Exercise details:
The data below is to be repeated in full, exactly as shown.

'''

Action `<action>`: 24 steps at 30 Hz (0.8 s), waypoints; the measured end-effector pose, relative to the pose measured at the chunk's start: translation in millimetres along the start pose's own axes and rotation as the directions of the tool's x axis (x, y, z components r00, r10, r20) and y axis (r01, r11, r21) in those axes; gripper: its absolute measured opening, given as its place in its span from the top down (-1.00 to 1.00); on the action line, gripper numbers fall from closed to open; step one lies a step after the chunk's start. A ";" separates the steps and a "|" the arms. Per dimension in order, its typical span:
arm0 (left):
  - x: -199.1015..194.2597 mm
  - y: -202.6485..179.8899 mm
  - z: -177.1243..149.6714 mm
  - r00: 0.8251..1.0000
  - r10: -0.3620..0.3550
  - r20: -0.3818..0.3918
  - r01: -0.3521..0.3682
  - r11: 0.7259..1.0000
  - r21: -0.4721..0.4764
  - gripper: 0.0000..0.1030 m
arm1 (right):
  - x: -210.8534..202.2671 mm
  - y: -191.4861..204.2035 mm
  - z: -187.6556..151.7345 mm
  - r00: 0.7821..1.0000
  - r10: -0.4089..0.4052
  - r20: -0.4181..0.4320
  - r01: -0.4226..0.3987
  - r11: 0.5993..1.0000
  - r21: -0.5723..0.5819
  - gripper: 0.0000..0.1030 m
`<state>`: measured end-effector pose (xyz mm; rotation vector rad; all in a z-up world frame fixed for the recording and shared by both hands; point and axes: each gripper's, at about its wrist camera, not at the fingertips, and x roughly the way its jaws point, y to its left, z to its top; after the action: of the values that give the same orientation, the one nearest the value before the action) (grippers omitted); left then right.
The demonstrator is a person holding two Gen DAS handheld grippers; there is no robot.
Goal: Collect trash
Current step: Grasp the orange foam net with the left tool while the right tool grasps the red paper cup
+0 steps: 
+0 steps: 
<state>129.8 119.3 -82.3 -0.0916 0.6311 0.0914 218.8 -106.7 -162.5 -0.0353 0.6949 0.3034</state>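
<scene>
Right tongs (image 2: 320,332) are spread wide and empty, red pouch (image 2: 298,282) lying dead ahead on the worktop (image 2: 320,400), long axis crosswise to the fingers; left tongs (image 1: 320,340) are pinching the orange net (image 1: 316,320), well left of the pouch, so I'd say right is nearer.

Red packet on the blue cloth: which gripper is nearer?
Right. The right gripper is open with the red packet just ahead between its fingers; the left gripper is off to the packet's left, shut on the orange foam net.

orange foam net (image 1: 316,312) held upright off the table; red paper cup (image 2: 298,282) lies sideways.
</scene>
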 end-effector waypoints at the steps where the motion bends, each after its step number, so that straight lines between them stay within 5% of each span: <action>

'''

Task response:
Action `<action>`: 24 steps at 30 Hz (0.8 s), waypoints; the measured end-effector pose, relative to the pose measured at the chunk's start: translation in millimetres along the start pose's own axes and rotation as the directions of the tool's x axis (x, y, z components r00, r10, r20) and y axis (r01, r11, r21) in those axes; gripper: its absolute measured opening, given as its place in its span from the top down (-1.00 to 1.00); on the action line, gripper numbers fall from closed to open; step one lies a step after the chunk's start. A ";" separates the steps and a "|" the arms. Per dimension in order, its typical span:
arm0 (left):
  - x: -199.1015..194.2597 mm
  - y: -202.6485..179.8899 mm
  - z: -177.1243..149.6714 mm
  - r00: 0.8251..1.0000
  - r10: -0.3620..0.3550
  - r20: -0.3818..0.3918
  - r01: -0.3521..0.3682
  - r11: 0.7259..1.0000
  - r21: -0.4721..0.4764
  - gripper: 0.0000..0.1030 m
arm1 (right):
  - x: -210.8534..202.2671 mm
  - y: -191.4861..204.2035 mm
  - z: -187.6556..151.7345 mm
  - r00: 0.7821..1.0000
  - r10: -0.4089..0.4052
  - r20: -0.4181..0.4320
  - r01: -0.4226..0.3987
  - r11: 0.5993..1.0000
  - r21: -0.5723..0.5819
  - gripper: 0.0000..0.1030 m
`<state>`: measured end-effector pose (xyz mm; rotation vector rad; all in a z-up world frame fixed for the recording and shared by both hands; point and axes: each gripper's, at about its wrist camera, not at the fingertips, and x roughly the way its jaws point, y to its left, z to its top; after the action: of the values that give the same orientation, the one nearest the value before the action) (grippers omitted); left then right.
The demonstrator is a person holding two Gen DAS handheld grippers; there is no robot.
Goal: Collect trash
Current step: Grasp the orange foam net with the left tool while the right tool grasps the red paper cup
+0 steps: 
+0 steps: 
<state>129.8 119.3 -82.3 -0.0916 0.6311 0.0914 218.8 -106.7 -162.5 -0.0353 0.6949 0.3034</state>
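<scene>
Right tongs (image 2: 320,332) are spread wide and empty, red pouch (image 2: 298,282) lying dead ahead on the worktop (image 2: 320,400), long axis crosswise to the fingers; left tongs (image 1: 320,340) are pinching the orange net (image 1: 316,320), well left of the pouch, so I'd say right is nearer.

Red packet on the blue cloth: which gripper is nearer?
Right. The right gripper is open with the red packet just ahead between its fingers; the left gripper is off to the packet's left, shut on the orange foam net.

orange foam net (image 1: 316,312) held upright off the table; red paper cup (image 2: 298,282) lies sideways.
</scene>
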 end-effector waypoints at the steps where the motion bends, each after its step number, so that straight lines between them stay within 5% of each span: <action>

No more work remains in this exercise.